From the material below, set down exactly the lines that run from the one containing "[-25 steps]" to the one containing "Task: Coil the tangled", minus the pictures.

▶ Input data
:::::

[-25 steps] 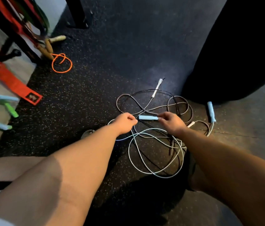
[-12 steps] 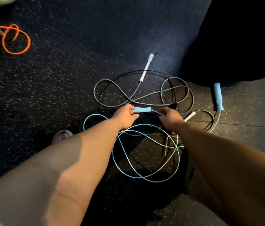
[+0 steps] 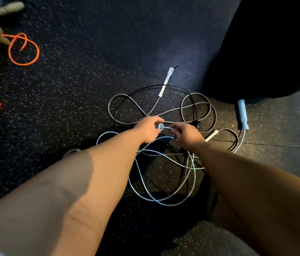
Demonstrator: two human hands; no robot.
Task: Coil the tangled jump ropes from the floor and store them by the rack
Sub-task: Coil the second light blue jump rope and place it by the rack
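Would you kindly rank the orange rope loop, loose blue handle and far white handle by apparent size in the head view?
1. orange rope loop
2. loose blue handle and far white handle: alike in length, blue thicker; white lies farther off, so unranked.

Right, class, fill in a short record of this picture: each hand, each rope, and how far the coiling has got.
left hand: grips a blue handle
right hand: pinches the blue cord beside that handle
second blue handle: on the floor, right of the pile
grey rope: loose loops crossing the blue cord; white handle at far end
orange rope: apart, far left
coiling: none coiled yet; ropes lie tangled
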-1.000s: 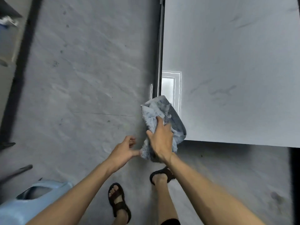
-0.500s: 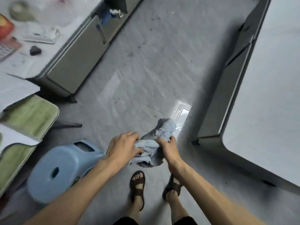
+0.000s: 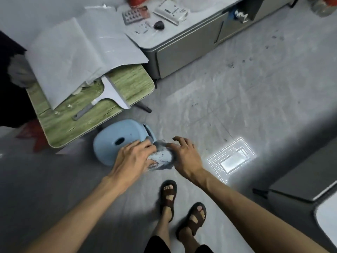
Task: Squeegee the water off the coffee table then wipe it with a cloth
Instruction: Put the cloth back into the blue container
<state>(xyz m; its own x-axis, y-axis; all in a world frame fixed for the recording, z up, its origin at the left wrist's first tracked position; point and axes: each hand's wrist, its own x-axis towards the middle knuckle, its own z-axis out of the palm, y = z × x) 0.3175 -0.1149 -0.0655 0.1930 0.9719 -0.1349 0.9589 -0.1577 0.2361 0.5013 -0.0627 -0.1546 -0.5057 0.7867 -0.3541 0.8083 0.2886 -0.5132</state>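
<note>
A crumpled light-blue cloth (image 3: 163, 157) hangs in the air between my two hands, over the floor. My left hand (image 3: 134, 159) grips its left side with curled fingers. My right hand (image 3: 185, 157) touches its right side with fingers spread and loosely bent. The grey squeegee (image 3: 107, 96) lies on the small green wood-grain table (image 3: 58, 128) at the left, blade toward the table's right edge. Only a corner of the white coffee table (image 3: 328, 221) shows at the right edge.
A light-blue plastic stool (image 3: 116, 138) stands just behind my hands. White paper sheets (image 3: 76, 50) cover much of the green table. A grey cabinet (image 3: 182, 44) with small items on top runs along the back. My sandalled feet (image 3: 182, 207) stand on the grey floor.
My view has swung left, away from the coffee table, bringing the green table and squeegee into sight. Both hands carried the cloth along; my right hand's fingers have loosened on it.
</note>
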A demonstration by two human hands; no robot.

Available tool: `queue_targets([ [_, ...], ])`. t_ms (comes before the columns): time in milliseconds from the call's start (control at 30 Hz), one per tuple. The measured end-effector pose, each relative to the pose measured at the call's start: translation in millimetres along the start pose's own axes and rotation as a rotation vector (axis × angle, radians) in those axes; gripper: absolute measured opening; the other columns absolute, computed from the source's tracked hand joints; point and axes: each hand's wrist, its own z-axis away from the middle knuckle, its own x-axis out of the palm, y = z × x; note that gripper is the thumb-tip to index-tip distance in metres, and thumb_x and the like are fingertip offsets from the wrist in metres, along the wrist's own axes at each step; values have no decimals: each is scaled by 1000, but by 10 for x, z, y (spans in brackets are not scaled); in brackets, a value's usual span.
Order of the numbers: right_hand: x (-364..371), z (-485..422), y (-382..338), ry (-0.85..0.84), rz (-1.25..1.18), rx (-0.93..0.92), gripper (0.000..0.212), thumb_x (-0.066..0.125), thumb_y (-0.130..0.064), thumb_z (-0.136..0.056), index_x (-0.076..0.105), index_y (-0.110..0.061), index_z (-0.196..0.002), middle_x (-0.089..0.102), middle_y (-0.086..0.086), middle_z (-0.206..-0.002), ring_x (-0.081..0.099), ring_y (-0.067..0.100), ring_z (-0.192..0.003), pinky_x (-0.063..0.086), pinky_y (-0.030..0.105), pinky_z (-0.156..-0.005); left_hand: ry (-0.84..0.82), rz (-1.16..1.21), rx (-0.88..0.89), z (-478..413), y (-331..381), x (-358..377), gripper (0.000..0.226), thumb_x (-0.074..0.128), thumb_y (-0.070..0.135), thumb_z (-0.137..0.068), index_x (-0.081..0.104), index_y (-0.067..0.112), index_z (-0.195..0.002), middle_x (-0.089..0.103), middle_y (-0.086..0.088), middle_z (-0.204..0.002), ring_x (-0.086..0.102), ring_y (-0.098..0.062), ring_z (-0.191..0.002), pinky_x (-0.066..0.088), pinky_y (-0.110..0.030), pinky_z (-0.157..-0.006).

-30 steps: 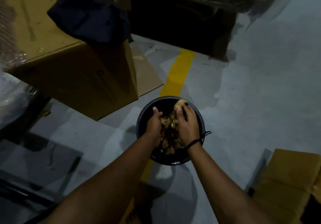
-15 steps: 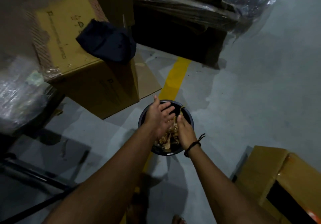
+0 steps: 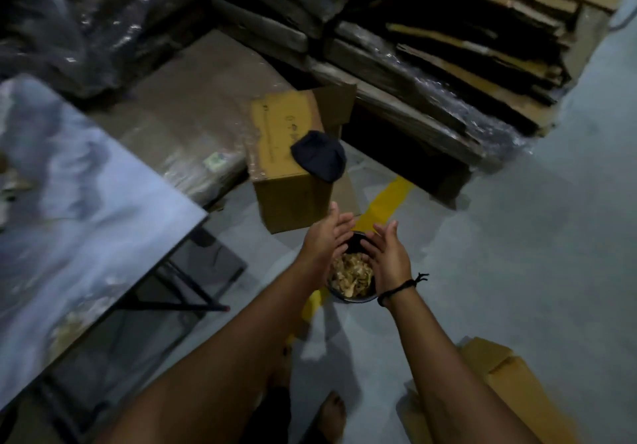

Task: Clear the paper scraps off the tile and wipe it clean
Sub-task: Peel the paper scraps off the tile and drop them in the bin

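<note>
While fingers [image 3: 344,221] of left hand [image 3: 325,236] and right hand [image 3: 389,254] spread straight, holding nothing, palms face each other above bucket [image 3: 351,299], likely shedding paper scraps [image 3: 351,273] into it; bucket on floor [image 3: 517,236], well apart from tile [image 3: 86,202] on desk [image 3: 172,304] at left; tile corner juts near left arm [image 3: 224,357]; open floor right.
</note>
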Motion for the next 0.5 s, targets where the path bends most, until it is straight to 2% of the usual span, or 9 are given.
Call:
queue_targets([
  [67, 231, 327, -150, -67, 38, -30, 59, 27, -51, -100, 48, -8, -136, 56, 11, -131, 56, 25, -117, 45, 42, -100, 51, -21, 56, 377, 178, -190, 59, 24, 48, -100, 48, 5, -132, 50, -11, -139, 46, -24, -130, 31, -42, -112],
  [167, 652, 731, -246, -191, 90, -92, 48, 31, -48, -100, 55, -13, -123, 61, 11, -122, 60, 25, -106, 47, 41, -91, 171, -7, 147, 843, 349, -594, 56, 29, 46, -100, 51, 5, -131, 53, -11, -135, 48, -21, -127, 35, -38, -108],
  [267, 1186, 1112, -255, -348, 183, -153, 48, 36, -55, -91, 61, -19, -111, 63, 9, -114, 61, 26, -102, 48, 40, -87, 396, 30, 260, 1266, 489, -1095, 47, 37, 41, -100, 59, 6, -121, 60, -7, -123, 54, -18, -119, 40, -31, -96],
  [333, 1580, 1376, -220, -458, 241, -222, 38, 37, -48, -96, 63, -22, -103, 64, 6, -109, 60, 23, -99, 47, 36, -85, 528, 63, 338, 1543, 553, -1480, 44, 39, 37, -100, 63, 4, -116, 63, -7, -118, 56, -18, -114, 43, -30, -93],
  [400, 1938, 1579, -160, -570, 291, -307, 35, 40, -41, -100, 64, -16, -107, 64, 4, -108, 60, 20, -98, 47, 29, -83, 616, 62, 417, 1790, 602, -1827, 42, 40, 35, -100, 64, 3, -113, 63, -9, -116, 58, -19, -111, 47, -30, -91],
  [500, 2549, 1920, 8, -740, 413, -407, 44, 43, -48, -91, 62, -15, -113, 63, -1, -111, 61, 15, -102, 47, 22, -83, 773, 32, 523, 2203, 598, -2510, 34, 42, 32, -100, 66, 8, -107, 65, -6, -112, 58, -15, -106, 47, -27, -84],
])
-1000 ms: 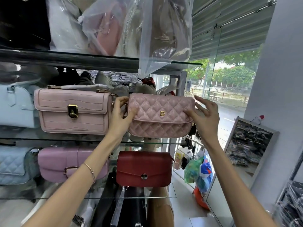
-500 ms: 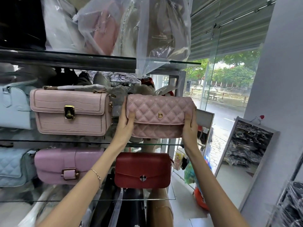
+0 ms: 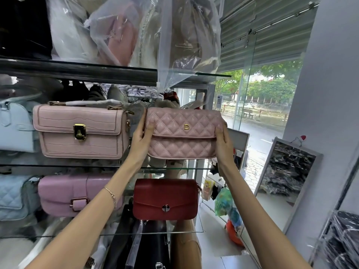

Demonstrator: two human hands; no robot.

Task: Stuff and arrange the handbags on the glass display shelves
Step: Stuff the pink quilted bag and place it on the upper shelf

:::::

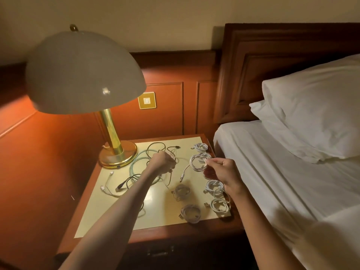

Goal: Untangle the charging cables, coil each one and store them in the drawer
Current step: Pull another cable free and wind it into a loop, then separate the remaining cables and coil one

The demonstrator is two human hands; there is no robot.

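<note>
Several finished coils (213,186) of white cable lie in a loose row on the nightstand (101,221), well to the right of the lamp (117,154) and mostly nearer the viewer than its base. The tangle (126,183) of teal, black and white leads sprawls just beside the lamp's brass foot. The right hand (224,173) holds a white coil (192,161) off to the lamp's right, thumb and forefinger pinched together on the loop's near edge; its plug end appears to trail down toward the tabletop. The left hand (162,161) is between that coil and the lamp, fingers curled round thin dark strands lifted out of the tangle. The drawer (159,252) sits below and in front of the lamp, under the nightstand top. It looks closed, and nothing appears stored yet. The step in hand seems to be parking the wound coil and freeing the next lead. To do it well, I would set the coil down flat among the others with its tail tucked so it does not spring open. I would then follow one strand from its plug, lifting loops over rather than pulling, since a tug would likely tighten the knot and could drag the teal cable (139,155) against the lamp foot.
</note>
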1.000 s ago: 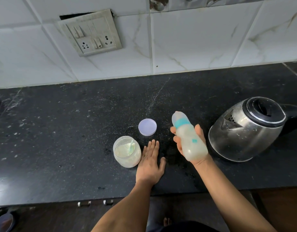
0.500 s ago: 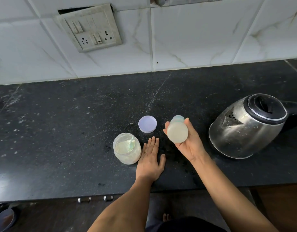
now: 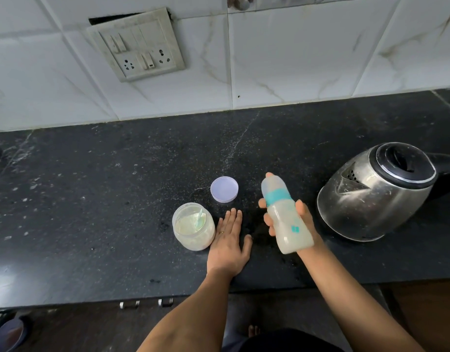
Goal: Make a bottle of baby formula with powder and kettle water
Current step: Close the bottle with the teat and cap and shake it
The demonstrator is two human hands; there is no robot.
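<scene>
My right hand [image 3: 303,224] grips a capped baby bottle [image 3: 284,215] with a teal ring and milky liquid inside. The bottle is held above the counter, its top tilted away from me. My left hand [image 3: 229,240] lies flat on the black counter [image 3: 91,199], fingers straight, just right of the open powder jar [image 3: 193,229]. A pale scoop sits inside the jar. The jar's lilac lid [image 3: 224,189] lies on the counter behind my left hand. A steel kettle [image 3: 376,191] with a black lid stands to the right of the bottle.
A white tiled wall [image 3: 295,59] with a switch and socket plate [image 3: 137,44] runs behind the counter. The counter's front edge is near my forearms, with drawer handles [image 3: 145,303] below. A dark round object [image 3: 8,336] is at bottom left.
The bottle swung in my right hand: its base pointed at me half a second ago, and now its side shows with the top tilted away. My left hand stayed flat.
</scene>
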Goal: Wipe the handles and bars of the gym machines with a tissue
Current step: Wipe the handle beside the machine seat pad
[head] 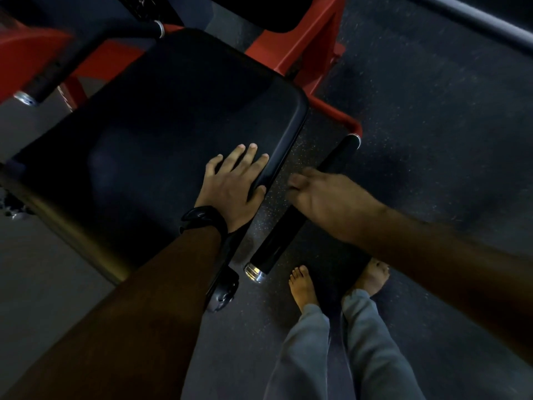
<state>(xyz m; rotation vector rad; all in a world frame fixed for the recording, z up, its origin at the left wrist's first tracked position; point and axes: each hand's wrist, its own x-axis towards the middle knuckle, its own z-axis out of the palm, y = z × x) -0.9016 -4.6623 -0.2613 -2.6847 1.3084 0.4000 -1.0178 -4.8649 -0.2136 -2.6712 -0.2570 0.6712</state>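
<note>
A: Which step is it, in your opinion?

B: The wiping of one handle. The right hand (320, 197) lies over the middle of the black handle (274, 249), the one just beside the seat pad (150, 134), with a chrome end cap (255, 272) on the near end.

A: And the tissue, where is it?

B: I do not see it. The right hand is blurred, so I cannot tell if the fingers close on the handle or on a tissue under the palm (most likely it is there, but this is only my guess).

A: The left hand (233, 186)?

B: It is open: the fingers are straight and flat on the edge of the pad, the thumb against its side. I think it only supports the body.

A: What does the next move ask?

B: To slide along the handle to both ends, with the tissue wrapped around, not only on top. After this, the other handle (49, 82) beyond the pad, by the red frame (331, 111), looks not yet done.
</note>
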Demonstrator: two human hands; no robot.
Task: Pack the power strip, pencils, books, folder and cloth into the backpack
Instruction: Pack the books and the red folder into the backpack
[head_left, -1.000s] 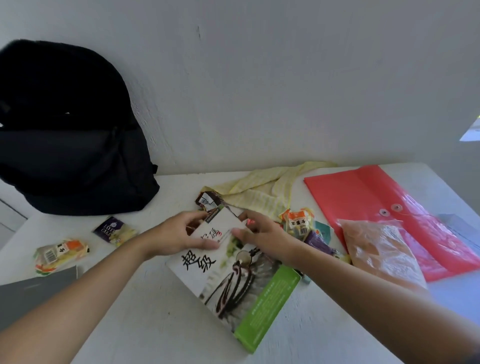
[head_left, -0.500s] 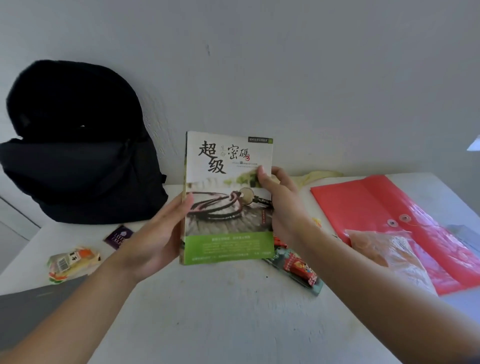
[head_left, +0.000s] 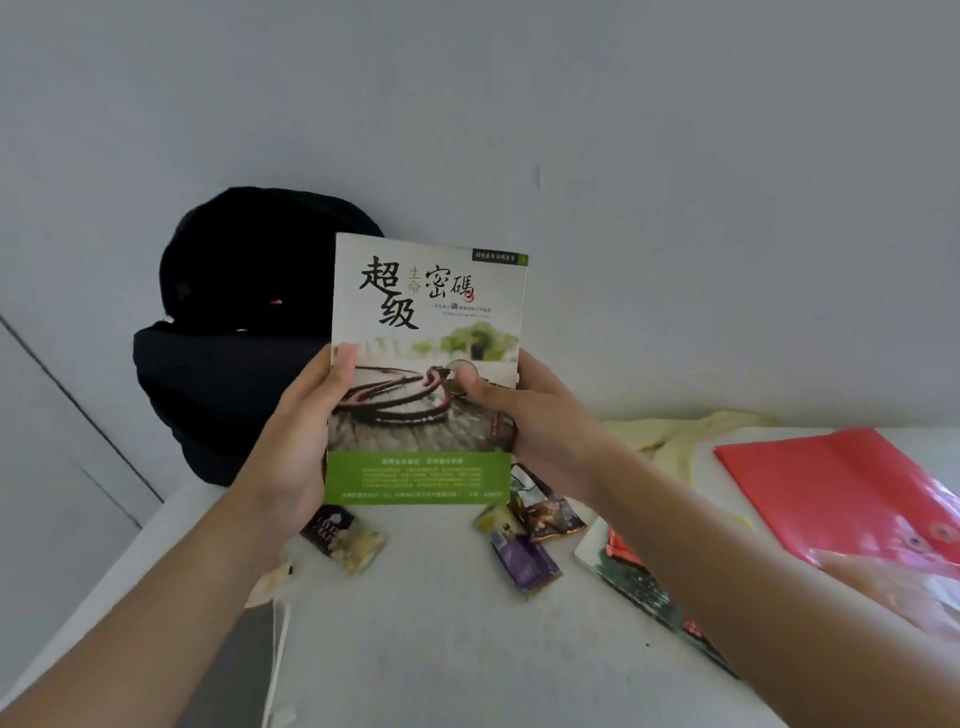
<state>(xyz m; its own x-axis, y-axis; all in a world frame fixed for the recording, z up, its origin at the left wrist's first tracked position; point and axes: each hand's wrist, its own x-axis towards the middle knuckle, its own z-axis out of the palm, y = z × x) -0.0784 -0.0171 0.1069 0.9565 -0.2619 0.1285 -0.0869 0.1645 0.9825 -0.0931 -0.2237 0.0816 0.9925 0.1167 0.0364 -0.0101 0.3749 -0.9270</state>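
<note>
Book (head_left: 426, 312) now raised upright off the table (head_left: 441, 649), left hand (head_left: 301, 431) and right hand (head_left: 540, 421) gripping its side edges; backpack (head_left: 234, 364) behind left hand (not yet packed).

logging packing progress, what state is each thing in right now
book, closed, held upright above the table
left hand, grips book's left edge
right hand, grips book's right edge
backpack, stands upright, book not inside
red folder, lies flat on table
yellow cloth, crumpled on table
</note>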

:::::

▶ Finished exercise
[-25 steps] 
[-12 steps] 
[+0 steps] 
Demonstrator: two human hands; no robot.
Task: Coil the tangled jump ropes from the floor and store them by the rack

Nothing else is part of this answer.